- **EXERCISE INSTRUCTIONS**:
Tally up the lines below containing the string "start", then write the number alone.

- **INFORMATION SHOWN**:
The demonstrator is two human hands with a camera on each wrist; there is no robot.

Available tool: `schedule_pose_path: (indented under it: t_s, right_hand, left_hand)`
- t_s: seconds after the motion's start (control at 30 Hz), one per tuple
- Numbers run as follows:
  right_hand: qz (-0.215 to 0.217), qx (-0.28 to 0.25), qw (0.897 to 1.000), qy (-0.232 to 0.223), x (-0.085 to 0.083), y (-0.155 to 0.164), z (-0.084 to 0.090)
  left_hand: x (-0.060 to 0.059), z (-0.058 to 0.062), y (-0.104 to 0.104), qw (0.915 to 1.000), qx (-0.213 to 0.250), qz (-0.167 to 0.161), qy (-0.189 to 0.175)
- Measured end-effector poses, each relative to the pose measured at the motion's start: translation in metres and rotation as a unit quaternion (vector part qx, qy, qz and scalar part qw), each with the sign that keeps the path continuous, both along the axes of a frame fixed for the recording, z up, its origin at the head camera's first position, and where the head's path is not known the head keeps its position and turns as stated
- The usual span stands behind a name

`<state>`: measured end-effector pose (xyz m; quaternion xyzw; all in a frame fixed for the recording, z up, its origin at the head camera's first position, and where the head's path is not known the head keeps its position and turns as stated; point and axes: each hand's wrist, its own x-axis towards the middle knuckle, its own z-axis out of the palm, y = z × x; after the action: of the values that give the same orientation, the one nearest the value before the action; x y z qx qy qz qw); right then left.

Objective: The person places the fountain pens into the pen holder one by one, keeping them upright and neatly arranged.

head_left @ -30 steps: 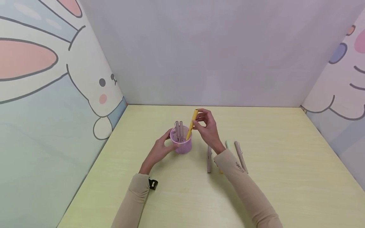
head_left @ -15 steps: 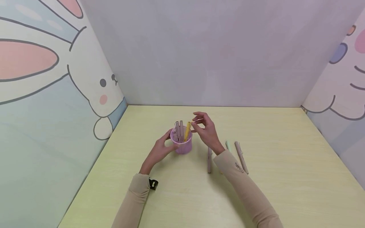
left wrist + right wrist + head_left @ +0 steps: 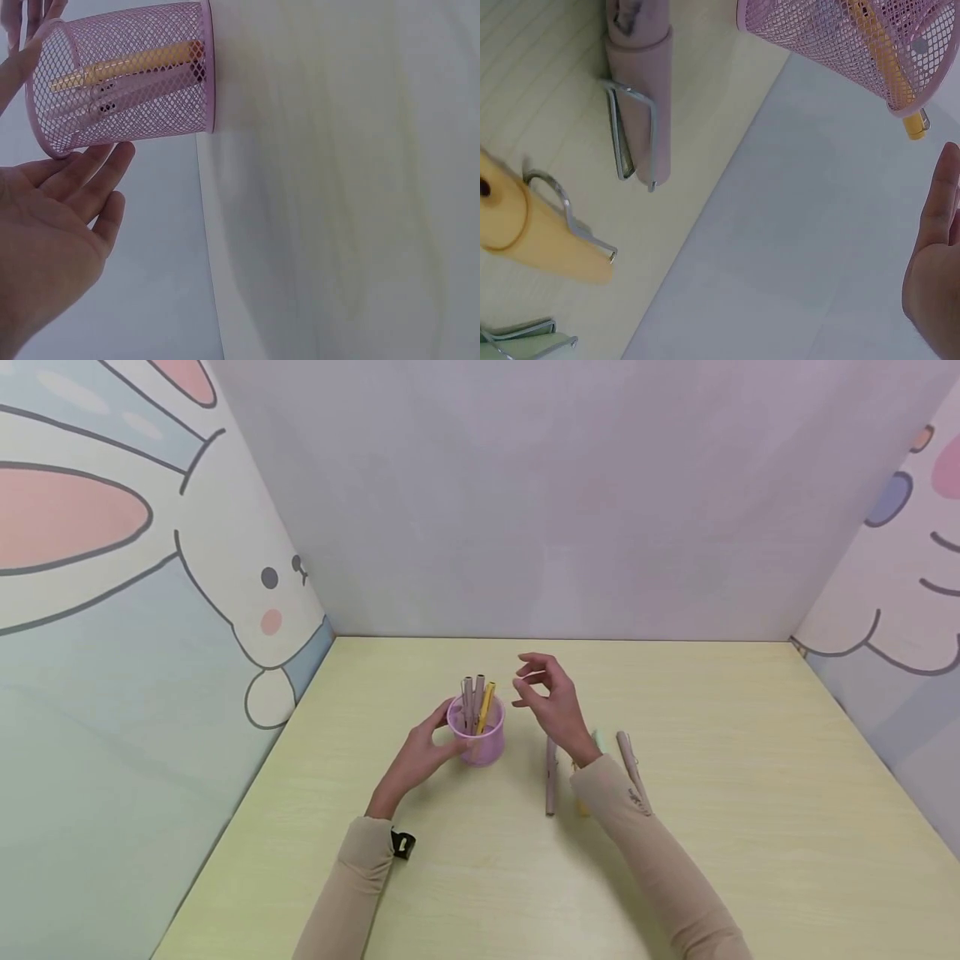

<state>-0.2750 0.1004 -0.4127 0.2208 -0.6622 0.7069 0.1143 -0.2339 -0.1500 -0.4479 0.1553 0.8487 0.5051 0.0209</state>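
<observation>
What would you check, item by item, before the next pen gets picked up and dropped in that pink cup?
1. Right hand free: ok, it holds nothing.
2. Pink mesh cup upright on the table: ok.
3. Left hand steadying the cup: ok, fingers touch its side.
4. Yellow pen settled inside the cup: ok, beside the mauve pens.
5. Pens left to take: ok, a mauve pen on the table lies near the right wrist.
6. How many pens lie under the right sleeve: cannot tell.
</observation>
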Motion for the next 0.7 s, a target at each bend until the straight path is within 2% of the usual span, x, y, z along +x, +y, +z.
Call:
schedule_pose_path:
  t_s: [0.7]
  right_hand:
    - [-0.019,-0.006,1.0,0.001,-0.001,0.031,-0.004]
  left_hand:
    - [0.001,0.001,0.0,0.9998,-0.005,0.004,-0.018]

- **FINISHED EXERCISE**:
2